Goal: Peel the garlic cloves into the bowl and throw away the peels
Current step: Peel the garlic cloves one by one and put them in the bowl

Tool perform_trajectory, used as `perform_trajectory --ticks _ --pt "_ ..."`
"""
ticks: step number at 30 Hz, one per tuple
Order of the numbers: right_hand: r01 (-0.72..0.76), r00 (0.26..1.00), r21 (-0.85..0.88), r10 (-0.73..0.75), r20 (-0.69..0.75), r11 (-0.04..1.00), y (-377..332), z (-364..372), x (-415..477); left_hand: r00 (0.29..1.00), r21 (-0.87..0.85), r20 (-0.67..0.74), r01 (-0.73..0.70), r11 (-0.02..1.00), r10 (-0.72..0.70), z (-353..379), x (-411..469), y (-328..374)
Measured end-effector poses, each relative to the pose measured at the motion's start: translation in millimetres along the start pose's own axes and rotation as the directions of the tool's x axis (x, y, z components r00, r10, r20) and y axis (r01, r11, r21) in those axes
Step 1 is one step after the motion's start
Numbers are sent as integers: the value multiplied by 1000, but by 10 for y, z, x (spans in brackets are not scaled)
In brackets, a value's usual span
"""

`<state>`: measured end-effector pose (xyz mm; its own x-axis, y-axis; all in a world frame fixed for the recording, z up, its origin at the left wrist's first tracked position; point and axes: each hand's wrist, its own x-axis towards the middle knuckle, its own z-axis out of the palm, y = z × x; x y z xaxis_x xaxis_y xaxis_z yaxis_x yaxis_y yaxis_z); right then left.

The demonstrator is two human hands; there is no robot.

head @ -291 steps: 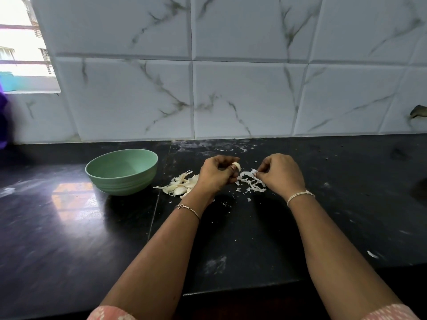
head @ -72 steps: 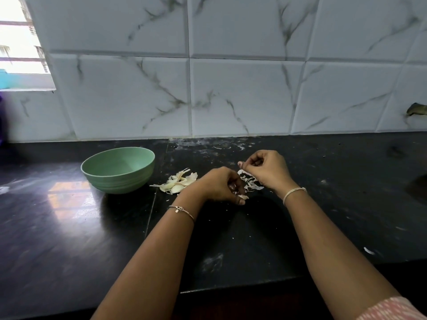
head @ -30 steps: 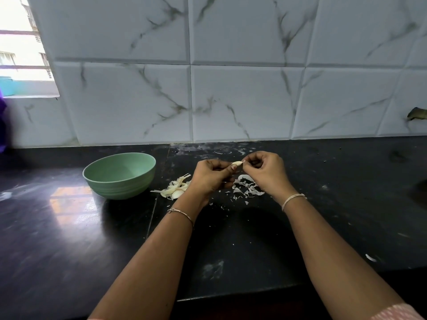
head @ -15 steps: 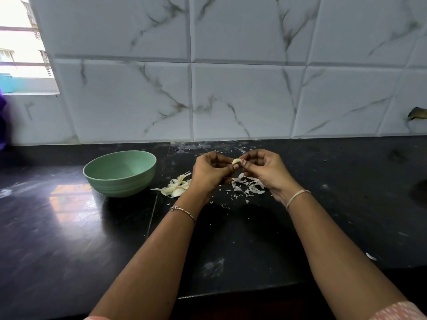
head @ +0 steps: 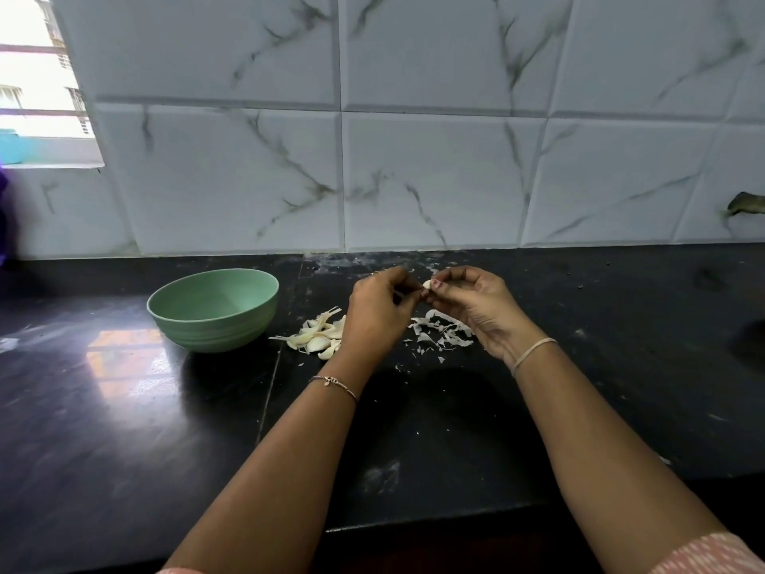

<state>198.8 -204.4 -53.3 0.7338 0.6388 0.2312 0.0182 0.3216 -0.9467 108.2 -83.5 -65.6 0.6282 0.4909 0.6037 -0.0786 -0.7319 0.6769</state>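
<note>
Two hands, one clove (head: 427, 284): my right hand (head: 476, 308) pinches it, left hand (head: 378, 312) nips skin, above peels (head: 443, 333), keeping scraps together.

Both forearms reach up from the bottom corners of the frame and converge at centre. The left hand (head: 378, 312) shows its back to the camera, fingers curled inward. The right hand (head: 476, 308) is turned palm-inward, fingers arched. Fingertips of the two meet just above centre of the frame, nearly knuckle to knuckle, both pinching one small garlic clove (head: 427, 285).
</note>
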Motion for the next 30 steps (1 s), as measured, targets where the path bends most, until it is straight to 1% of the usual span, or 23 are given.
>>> perform_trajectory --ticks 2,4,6,7,9,12,14,16,18,20,22,23,25,27,28,30 --pt "-13 1000 53 13 10 998 -2 -17 11 998 72 -23 -52 996 54 -2 0 -6" --pt "-31 999 89 29 19 996 -16 -33 17 999 132 -11 -47 990 49 0 -2 -35" --pt "-40 999 95 37 27 995 -21 -44 19 999 177 39 15 984 -22 29 8 -111" --pt "-41 999 89 38 34 995 -22 -45 20 996 158 56 63 985 -73 43 15 -145" --pt "-41 998 74 38 46 996 -15 -41 12 980 44 69 183 982 -185 45 26 -167" --pt "-43 998 46 40 57 998 -2 -34 6 948 -138 87 315 939 -306 18 50 -96" --pt "-45 997 32 43 59 998 1 -25 1 926 -297 131 378 877 -355 2 50 -33" --pt "-40 998 26 38 59 999 10 -16 1 905 -442 221 424 791 -362 -15 34 6" --pt "-20 998 2 20 55 1000 17 -1 -10 900 -521 285 434 735 -330 -21 23 11" --pt "32 999 -72 -29 31 997 20 16 -12 911 -558 284 411 721 -299 -30 14 8" --pt "115 993 -167 -117 -2 979 28 39 -13 916 -598 272 401 694 -295 -51 8 5" --pt "169 984 -236 -177 -14 957 37 50 -16 913 -618 272 407 673 -303 -61 3 2" --pt "262 955 -405 -295 -20 876 58 80 0 903 -657 277 428 621 -329 -76 -11 -9" --pt "302 934 -525 -358 -4 795 80 96 10 895 -692 281 440 572 -348 -83 -29 -14" --pt "311 930 -549 -368 7 776 94 107 7 895 -710 278 437 553 -350 -87 -37 -19" --pt "311 934 -546 -357 23 778 118 132 -2 897 -740 276 428 519 -346 -99 -45 -20"
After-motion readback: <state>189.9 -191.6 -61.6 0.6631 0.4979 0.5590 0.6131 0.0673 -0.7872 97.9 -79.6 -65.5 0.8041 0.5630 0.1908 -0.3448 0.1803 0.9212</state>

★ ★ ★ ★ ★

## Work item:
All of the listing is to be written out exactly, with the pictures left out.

## Answer section:
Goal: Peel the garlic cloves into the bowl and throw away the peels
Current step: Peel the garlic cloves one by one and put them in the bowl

Tool perform_trajectory, used as `perform_trajectory --ticks _ --pt "_ ..."`
"""
ticks: step number at 30 Hz, one per tuple
Order of the numbers: right_hand: r01 (-0.72..0.76), r00 (0.26..1.00), r21 (-0.85..0.88), r10 (-0.73..0.75), r20 (-0.69..0.75), r11 (-0.04..1.00), y (-377..332), z (-364..372), x (-415..477); left_hand: r00 (0.29..1.00), r21 (-0.87..0.85), r20 (-0.67..0.74), r01 (-0.73..0.70), r11 (-0.02..1.00), r10 (-0.72..0.70), z (-353..379), x (-411..469), y (-328..374)
Measured end-effector poses, each relative to the pose measured at the motion's start: translation in millimetres along the start pose's own axes and rotation as the directions of the tool's x axis (x, y, z components r00, r10, r20) and y axis (r01, r11, r21) in those axes
Step 1 is one step after the motion's start
Numbers are sent as integers: the value multiplied by 1000, but by 10 for y, z, x (spans in brackets are not scaled)
In brackets, a value's usual span
"""

`<state>`: measured end-effector pose (xyz mm; its own x-axis, y-axis; all in a world frame fixed for the recording, z up, its origin at the left wrist's first tracked position; point and axes: each hand's wrist, its own x-axis towards the middle knuckle, its own z-axis out of the palm, y = z × x; x y z xaxis_x xaxis_y xaxis_z yaxis_x yaxis_y yaxis_z); right then left.

The demonstrator is two human hands; there is no robot.

head @ -291 steps: 
head @ -72 steps: 
head @ -30 steps: 
head @ -15 steps: 
head @ +0 steps: 

<state>198.8 -204.4 -53.3 0.7338 0.6388 0.2312 0.0182 0.3216 -0.9467 108.2 -83.5 -65.6 0.6282 0.4909 0.6037 -0.0786 -0.7319 0.6769</state>
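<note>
Two hands, one clove (head: 427, 284): my right hand (head: 476, 308) pinches it, left hand (head: 378, 312) nips skin, above peels (head: 443, 333), keeping scraps together.

Both forearms reach up from the bottom corners of the frame and converge at centre. The left hand (head: 378, 312) shows its back to the camera, fingers curled inward. The right hand (head: 476, 308) is turned palm-inward, fingers arched. Fingertips of the two meet just above centre of the frame, nearly knuckle to knuckle, both pinching one small garlic clove (head: 427, 285).
</note>
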Motion for the next 30 steps (1 s), as measured, targets where the path bends most, until it is straight to 1% of the usual span, or 23 are given.
>>> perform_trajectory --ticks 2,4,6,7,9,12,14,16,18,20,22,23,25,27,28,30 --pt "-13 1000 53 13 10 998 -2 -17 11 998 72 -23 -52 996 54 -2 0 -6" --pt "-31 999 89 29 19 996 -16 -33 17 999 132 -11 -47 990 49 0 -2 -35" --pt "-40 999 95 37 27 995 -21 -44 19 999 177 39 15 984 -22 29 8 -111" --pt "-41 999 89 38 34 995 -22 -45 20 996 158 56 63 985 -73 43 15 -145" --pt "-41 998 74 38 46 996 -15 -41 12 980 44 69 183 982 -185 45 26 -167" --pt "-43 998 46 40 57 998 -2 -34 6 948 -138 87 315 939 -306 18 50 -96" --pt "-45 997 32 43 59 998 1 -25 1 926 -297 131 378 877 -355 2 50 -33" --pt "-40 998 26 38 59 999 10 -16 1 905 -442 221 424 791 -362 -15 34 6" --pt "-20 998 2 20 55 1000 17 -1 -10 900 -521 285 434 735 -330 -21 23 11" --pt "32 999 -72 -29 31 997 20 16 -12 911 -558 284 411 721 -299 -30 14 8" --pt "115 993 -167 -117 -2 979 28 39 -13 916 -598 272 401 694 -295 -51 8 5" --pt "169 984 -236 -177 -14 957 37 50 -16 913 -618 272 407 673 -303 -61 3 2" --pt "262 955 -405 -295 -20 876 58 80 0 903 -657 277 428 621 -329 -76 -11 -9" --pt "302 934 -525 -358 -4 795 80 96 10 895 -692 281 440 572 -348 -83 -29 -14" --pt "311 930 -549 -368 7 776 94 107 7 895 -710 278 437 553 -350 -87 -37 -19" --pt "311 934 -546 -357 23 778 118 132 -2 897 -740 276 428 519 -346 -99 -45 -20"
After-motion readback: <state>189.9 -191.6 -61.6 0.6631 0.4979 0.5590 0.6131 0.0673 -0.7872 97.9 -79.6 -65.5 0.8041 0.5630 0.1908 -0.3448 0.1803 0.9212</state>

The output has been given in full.